Un tribunal iranien a condamné le travailleur humanitaire belge Olivier Vandecasteele, qui a récemment entamé une grève de la faim pour protester contre sa détention, à 28 ans de prison, a confirmé mercredi sa famille, précisant que les charges retenues contre lui sont «inconnues».
«Ce n’est plus une question de débat, mais une question de vie ou de mort», a déclaré la famille, soulignant qu'»il s’agit de décider s’il faut garder un Belge innocent dans les cachots iraniens jusqu’à l’âge de 69 ans». L’agence de presse belge a rapporté que le verdict était «très sévère».
Le porte-parole de la famille, Olivier van Steintegem, a déclaré que les proches de Vandecasteele avaient rencontré le Premier ministre belge Alexander de Croo et le ministre de la Justice Vincent van Quickenborne mardi pour discuter de l’emprisonnement du travailleur humanitaire.
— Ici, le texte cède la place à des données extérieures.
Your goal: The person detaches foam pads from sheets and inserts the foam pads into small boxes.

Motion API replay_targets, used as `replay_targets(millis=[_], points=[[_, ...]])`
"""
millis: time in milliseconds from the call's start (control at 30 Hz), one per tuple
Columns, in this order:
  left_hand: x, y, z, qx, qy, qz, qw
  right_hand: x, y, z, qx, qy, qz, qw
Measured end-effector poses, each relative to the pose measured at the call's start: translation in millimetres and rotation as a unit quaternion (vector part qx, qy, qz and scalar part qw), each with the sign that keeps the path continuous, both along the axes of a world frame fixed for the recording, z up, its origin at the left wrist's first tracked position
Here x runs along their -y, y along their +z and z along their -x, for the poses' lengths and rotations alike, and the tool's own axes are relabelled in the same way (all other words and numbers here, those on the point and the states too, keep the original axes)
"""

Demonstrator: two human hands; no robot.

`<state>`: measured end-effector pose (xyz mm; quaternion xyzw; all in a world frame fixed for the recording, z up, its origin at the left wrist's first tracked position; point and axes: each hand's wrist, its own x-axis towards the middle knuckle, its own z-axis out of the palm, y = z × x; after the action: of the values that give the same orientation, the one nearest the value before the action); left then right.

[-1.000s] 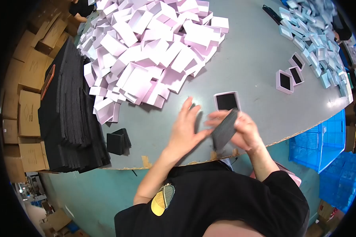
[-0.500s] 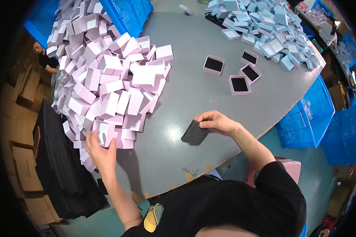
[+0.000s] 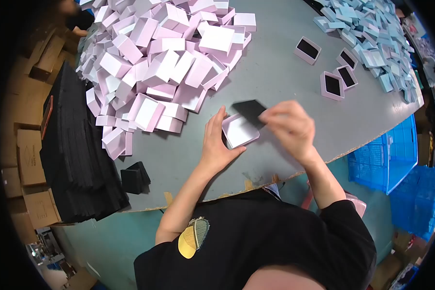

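My left hand (image 3: 217, 147) holds a pink open box (image 3: 240, 131) on the grey table, thumb at its near side and fingers along its left wall. The white inside of the box shows. Above its upper right corner, my right hand (image 3: 291, 126) pinches a black foam pad (image 3: 250, 113) by one end, tilted over the box. Farther right stand several pink boxes with black inserts, one of them (image 3: 332, 85) nearest to me. A small stack of black pads (image 3: 134, 179) lies at the near left.
A large heap of pink boxes (image 3: 154, 67) covers the back left. Tall black foam sheets (image 3: 77, 145) stand at the left edge. Light blue boxes (image 3: 372, 38) are piled at the back right. Blue crates (image 3: 384, 159) stand beyond the table's right edge.
My left hand has come from the pink heap to the middle of the table with a box. My right hand has brought the black pad over that box.
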<state>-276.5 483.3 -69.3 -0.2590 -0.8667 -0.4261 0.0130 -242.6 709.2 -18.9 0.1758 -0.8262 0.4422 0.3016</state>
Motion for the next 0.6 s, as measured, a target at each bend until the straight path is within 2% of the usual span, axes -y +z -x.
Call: replay_targets(millis=[33, 67, 167, 200, 267, 333, 367, 433, 467, 500, 533, 567, 600], points=[[-1, -6, 3, 0.003, -0.005, -0.023, 1.000, 7, 4, 4, -0.058, 0.056, -0.091, 0.993], [-1, -7, 2, 0.077, -0.006, -0.067, 0.995, 16, 3, 6, -0.056, 0.067, -0.138, 0.987], [2, -9, 6, 0.152, -0.020, -0.132, 0.979, 28, -14, 13, 0.024, 0.098, -0.270, 0.957], [2, -9, 5, 0.093, -0.028, -0.084, 0.992, 30, -15, 15, 0.065, 0.106, -0.300, 0.946], [1, -14, 9, 0.022, -0.061, -0.063, 0.996, 34, -14, 17, 0.157, 0.117, -0.329, 0.924], [15, 12, 3, -0.020, -0.083, 0.002, 0.996, 35, -11, 18, 0.198, 0.089, -0.347, 0.912], [30, 32, -6, -0.044, -0.066, 0.007, 0.997, 32, 0, 21, 0.231, 0.057, -0.394, 0.887], [83, 64, -26, -0.179, 0.001, 0.029, 0.983, 6, -7, 33, 0.249, -0.030, -0.416, 0.874], [111, 85, -36, -0.236, 0.093, 0.078, 0.964, -5, -8, 36, 0.248, -0.075, -0.399, 0.880], [141, 96, -50, -0.227, 0.203, 0.121, 0.945, -16, -8, 40, 0.237, -0.091, -0.395, 0.883], [168, 101, -60, -0.212, 0.304, 0.165, 0.914, -9, 0, 41, 0.190, -0.111, -0.346, 0.912], [197, 96, -67, -0.199, 0.368, 0.220, 0.881, 0, 6, 39, 0.142, -0.131, -0.295, 0.936], [222, 88, -73, -0.143, 0.413, 0.211, 0.874, 12, 7, 37, 0.137, -0.102, -0.249, 0.953]])
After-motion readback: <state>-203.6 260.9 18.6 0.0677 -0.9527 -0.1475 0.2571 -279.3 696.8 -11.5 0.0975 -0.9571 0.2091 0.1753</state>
Fin novembre, la famille a déclaré que Vandecasteele était «en isolement total» dans une «cellule sans fenêtre» depuis 278 jours et a indiqué qu’il avait subi une «perte de poids importante», perdu plusieurs ongles et «souffrait de problèmes dentaires et gastriques inquiétants» depuis sa détention.
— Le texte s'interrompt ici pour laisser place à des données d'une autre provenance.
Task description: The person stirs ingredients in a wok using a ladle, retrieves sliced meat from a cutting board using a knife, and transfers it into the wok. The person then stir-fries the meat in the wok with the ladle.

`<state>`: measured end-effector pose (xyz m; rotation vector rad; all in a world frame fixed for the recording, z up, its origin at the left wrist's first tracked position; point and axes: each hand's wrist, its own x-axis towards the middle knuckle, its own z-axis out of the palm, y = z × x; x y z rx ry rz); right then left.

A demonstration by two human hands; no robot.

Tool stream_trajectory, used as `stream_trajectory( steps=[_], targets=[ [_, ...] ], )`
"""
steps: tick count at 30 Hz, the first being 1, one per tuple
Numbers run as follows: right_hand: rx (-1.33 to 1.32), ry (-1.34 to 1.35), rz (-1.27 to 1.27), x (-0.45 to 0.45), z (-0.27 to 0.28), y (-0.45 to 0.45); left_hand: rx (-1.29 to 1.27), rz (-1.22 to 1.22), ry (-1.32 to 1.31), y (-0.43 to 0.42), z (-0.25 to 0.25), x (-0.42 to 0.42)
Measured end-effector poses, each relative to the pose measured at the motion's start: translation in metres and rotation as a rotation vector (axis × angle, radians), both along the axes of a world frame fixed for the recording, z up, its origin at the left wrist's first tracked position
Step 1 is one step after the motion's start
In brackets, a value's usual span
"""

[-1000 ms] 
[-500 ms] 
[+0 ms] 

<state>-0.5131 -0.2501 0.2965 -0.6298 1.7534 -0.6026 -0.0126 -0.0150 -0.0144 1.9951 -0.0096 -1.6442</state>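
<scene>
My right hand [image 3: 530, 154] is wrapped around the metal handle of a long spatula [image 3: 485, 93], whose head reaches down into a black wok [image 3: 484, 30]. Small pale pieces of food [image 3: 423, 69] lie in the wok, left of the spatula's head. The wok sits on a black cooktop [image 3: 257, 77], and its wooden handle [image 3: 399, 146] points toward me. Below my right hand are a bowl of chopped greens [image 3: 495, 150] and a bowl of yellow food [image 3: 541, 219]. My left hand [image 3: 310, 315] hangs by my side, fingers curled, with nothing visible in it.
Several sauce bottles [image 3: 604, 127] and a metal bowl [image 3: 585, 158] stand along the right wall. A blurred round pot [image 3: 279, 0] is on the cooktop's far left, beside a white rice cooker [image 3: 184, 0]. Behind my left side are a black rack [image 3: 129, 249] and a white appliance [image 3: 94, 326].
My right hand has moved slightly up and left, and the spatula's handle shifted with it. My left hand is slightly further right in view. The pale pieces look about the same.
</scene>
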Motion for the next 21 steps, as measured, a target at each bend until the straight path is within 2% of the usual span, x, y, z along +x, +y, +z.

Le gouvernement belge a révélé en juillet que Vandecasteele avait été arrêté en février et accusé d’espionnage. «Cette personne est soupçonnée d’espionnage, mais il n’y a pas la moindre indication que cela soit basé sur des faits», a déclaré le ministre de la Justice Vincent van Quickenborne.
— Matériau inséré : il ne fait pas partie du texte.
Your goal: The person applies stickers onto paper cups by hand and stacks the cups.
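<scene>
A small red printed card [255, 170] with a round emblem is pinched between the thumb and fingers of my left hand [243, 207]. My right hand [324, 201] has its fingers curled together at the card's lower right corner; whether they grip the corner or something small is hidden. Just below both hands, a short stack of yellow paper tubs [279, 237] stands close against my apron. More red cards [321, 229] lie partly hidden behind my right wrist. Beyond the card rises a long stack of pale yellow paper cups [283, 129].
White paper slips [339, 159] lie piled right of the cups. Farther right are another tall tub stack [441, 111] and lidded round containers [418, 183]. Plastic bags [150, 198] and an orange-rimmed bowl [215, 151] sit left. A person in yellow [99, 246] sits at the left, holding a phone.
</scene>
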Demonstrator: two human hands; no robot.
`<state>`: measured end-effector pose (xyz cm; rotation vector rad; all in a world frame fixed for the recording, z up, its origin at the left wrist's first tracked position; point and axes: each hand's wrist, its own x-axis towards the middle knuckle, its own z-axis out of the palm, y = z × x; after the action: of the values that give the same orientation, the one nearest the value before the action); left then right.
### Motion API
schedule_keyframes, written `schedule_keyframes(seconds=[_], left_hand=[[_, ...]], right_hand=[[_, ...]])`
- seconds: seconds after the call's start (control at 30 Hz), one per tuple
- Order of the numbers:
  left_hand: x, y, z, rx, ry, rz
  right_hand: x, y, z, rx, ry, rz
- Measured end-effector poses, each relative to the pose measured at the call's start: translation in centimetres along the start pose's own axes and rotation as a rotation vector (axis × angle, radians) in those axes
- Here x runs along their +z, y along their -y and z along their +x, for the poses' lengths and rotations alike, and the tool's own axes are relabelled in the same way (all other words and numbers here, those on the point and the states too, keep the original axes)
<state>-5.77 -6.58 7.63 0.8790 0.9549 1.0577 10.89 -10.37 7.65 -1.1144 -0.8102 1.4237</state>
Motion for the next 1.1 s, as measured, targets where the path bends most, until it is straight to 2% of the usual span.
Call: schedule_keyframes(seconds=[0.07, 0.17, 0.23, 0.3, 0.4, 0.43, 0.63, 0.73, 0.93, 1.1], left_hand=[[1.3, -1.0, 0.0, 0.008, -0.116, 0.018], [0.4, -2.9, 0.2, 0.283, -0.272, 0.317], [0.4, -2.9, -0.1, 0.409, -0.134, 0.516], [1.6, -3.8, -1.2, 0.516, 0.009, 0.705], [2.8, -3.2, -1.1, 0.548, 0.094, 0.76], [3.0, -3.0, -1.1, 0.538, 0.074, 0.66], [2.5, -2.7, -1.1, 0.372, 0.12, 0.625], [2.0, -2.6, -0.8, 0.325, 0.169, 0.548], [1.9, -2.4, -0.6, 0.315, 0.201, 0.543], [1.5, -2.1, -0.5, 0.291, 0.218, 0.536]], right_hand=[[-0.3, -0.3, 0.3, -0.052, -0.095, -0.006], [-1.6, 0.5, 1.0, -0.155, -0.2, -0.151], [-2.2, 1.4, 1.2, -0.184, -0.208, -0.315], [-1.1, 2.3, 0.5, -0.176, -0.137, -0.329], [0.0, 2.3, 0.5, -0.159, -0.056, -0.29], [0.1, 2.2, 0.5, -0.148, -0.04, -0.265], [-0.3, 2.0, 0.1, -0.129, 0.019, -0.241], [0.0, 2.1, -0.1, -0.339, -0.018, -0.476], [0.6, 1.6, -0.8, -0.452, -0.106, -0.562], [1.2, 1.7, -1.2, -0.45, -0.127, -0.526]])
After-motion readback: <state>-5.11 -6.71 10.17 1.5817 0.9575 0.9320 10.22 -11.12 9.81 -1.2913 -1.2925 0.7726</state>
Bruxelles s’efforce d’obtenir sa libération, qui ne peut avoir lieu que si un traité est conclu entre la Belgique et l’Iran. L’échange de prisonniers concernerait le diplomate iranien Asadollah Asadi, condamné à 20 ans par un tribunal d’Anvers en 2021 pour tentative de meurtre et participation à des activités terroristes.